ABSTRACT

This chapter will build on the understanding of the importance of sports medicine as a distinctive cultural environment in which the body can be managed, as was illuminated in Chapter 1. In relation to medicine, the body can be conceptualised as an engine with a mortal quality, to borrow from the work of Hoberman (1992). The body is the one tool with which a sportsperson ultimately has to work (Howe 2001). Because humans are embodied actors within society, the social investigation of the body is problematic since it is from our vantage-point within a body that we view the social world. The social world that the body occupied therefore can be observed from many distinct points of view. For example, a body that is seen as the focus of biomedical investigation may be seen as completely distinct from the same body explored from a symbolic perspective. This ‘stratified’ body (Maguire 1993) suggests that it might be difficult to articulate the importance of the body from one moment to the next. The stratification of the body highlights the flexibility that may be employed to understand the body's importance in the cultural world of sport.
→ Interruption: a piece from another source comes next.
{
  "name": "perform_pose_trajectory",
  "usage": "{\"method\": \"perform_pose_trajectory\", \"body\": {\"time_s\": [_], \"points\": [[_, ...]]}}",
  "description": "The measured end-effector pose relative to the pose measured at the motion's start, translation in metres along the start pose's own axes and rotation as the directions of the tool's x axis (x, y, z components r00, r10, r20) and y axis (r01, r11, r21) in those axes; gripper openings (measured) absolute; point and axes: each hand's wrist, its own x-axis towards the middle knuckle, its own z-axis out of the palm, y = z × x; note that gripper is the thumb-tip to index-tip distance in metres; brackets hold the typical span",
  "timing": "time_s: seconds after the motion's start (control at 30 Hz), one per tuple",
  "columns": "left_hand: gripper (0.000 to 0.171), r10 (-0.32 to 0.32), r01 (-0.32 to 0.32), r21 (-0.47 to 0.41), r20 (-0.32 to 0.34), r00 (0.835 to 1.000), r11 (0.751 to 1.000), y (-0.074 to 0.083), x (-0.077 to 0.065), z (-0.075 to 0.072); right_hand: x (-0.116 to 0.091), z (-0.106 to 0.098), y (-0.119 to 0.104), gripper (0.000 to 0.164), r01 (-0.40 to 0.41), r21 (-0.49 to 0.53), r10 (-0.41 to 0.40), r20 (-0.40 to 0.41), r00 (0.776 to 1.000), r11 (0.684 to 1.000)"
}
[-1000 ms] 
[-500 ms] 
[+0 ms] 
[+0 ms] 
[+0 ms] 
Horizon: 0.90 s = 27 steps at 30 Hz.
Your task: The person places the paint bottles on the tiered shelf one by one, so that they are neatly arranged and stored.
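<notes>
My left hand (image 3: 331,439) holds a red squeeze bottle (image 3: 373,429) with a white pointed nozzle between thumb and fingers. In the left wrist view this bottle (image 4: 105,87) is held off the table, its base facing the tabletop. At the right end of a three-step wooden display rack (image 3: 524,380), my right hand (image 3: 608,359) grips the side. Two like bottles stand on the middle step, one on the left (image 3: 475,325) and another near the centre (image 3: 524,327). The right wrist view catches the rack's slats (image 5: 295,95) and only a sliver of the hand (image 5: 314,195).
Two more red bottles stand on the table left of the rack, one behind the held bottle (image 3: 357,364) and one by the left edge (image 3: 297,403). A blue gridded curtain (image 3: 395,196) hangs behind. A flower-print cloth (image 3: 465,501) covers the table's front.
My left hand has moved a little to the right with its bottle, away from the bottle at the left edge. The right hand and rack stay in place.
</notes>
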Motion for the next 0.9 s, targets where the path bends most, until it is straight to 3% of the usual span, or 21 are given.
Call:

This flexibility in the interpretation of the body's importance can be combined with Hoberman's (1992) notion of mortality, which is related to how the body may be altered through various methods of performance enhancement that are a by-product of the push for commercial success discussed in the previous chapter. This current chapter will focus upon an exploration of the key conceptualisations of the body as they relate to sporting culture and in doing so it will lay the foundation upon which pain, injury and risk are explored in subsequent chapters.